Irrefutable proof? Of course not. Yet I believe sincerely that because I was putting myself out there as someone desiring a partner with precisely the specifications that my quite handsome, patient, and altogether wonderful man (did I mention that he is Italian???) came with, I also believe that I created that experience.

On a purely practical level, it can be said that I created the experience of this relationship because I wasn’t willing to settle for the other dudes who came my way. Like the charming guy at the post office who seemed to sizzle with chemistry but then later revealed that he did “a little recreational cocaine”? Yeah. I dropped that. I didn’t stick around to see if I could change him. I was clear on my deal-breakers from the start. Cocaine use? DEAL-BREAKER. (And can I just say that the choice was totally validated weeks later, when he called me out of the blue and told me that we were like two orbs of light vibrating with beautiful intensity, etc., etc.?)

The same thing goes for the commitment-phobe in college who tried to convince me that wanting monogamy was a symptom of control issues. The sex was pretty hot, and I was admittedly lonely, and we did have a pretty good time the rest of the time–but at the end of the day, even when I was hardly asking him to put a ring on my finger, there was something about the idea of a relationship that just didn’t sit right with him, even though he tried to go along with it as best he could. So we broke up. That one was hard, for me. Was it the “law of attraction” that made us a mis-match? Nah. I don’t think so. Was I creating the life I wanted by letting go of that relationship in order to remain open to something new? Totally.
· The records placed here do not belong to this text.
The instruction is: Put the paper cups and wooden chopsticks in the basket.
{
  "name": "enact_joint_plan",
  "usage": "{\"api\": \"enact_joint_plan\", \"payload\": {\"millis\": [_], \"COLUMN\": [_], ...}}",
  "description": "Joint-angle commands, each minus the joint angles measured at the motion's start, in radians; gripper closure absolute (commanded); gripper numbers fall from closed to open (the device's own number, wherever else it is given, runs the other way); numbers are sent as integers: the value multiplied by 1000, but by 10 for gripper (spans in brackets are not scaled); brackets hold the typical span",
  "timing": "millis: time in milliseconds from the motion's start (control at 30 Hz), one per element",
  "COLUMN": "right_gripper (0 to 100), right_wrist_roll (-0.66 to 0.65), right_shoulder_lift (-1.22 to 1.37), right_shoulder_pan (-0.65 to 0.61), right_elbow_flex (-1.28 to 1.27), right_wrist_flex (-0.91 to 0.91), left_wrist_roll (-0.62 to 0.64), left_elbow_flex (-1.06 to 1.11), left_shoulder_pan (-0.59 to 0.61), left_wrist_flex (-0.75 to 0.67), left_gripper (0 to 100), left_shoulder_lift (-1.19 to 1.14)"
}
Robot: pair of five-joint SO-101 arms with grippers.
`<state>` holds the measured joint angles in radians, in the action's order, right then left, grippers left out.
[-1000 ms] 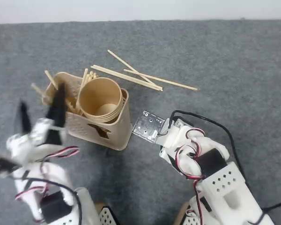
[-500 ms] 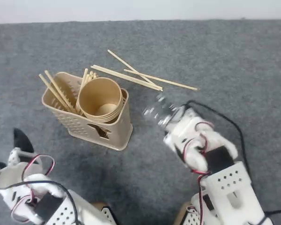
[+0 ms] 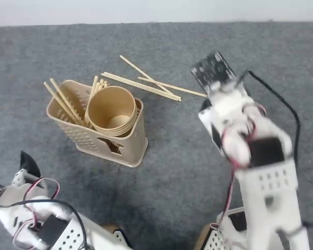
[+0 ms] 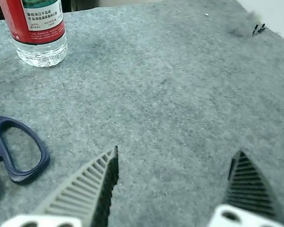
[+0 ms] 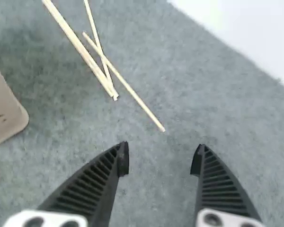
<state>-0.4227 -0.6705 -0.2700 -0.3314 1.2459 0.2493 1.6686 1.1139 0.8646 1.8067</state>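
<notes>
Loose chopsticks [image 3: 141, 86] lie flat, slanting behind the basket [image 3: 94, 140].

The table [image 3: 198, 57] is covered all over in grey felt, running back to a pale wall. A beige slotted basket [image 3: 94, 141] stands upright on it. Just beyond the basket's far side a loose cluster of wooden chopsticks [image 3: 141, 86] lies flat on the felt, crossing one another, with 1 stick reaching farther out from the rest. Elsewhere on the felt, a clear plastic bottle [image 4: 38, 30] with a red label stands upright, and the dark blue handle of a pair of scissors [image 4: 16, 151] lies flat, well apart from it
</notes>
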Motion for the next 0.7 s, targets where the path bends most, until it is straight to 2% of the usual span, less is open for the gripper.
{"api": "enact_joint_plan", "payload": {"millis": [0,200,433,533,667], "right_gripper": [772,772,772,776,876], "right_wrist_roll": [-46,-91,-402,-448,-502], "right_shoulder_lift": [219,532,888,1003,1127], "right_shoulder_pan": [7,54,50,50,79], "right_elbow_flex": [173,411,517,554,631], "right_wrist_flex": [15,15,15,13,-31], "left_wrist_roll": [-12,-92,-135,-157,-184], "left_elbow_flex": [-5,-4,12,13,13], "left_shoulder_pan": [8,8,8,6,0], "left_wrist_flex": [14,37,37,41,57], "left_gripper": [655,655,655,655,655], "left_shoulder_lift": [12,12,12,12,12]}}
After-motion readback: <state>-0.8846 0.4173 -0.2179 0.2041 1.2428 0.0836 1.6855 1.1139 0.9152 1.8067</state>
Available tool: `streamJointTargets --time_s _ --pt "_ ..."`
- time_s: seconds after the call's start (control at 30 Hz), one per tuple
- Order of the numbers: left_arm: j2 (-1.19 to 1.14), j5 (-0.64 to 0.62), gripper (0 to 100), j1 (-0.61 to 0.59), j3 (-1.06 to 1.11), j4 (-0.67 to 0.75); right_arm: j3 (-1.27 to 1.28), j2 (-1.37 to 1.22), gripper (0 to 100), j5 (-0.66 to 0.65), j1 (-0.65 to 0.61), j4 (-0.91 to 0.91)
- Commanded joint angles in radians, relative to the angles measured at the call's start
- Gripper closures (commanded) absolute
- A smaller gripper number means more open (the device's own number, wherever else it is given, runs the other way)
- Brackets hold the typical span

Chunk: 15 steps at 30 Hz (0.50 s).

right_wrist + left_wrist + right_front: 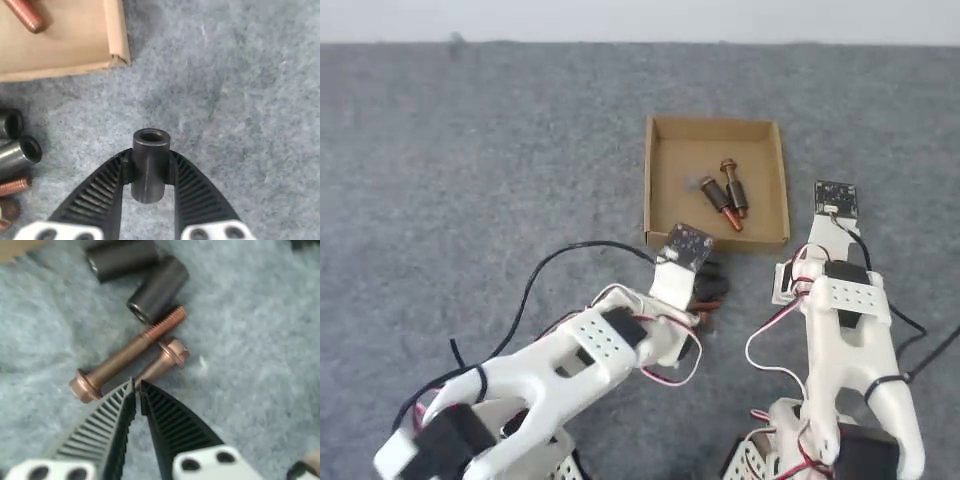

I have had any number of strange and amazing experiences with money, as well. Experiences like jobs I needed that fit my schedule perfectly coming through at the exact last possible second, and everything happening in such a way that had it happened even slightly differently, I would not have received the call I needed to receive, things like that, and thus would not have had the job. Experiences like old employers hunting me down even without forwarding addresses in order to find me and get back-pay to me. 

It seems to me that whether one calls it the “law of attraction” or simply “I create a good life through making choices that are a match for what I want,” there are certain commonalities that are needed: First, one must be open to anything and not have a belief that something won’t happen. Second, one must start putting action forward to make things happen. Third, one must believe they’re worthy of receiving something. Fourth, one must believe that it’s going to happen even in the midst of seeming obstacles (for instance, had you asked me if I’d find a great life partner when I was dating Commitment Phobic Man, I’d have said no. But of course, I did need to date that guy, learn what I needed to learn from that relationship, and then move on to my next in order to have the wisdom that would prepare me for future relationships. Had I decided based on Commitment Phobic Man that there were “no good men left,” how would that have served me?).

One question I like to ask myself from time to time when I am feeling particularly resistant to stepping into integrity/my vision for myself, is this one: Am I willing to live as though manifesting is true?

If I am presented with any challenge in life, asking that question places me squarely in a place of accepting responsibility for whatever I have created in my life. If I am presented with any challenge in life, that question places me absolutely in a place of being the one responsible for changing its circumstances. Since the principles behind manifesting are based on things like thinking positively, I am willing to step into a space of choosing positively and believing, even without proof, because my alternatives (negative thinking? feeling hopeless?) don’t feel powerful. 

For a long time, I was in a place where I thought that I really needed that proof. Now, I don’t think I do. I’m willing to let life shape me, to trust my instincts and what resonates with me on a feeling level rather than a proof level. 

Without starting a religious debate here, or even a “does god exist?” debate–let’s skip those issues altogether–I’m curious to know: Do you believe in manifesting, the “law of attraction,” or something else? What amazing things have you either manifested or created based on choices, in your life?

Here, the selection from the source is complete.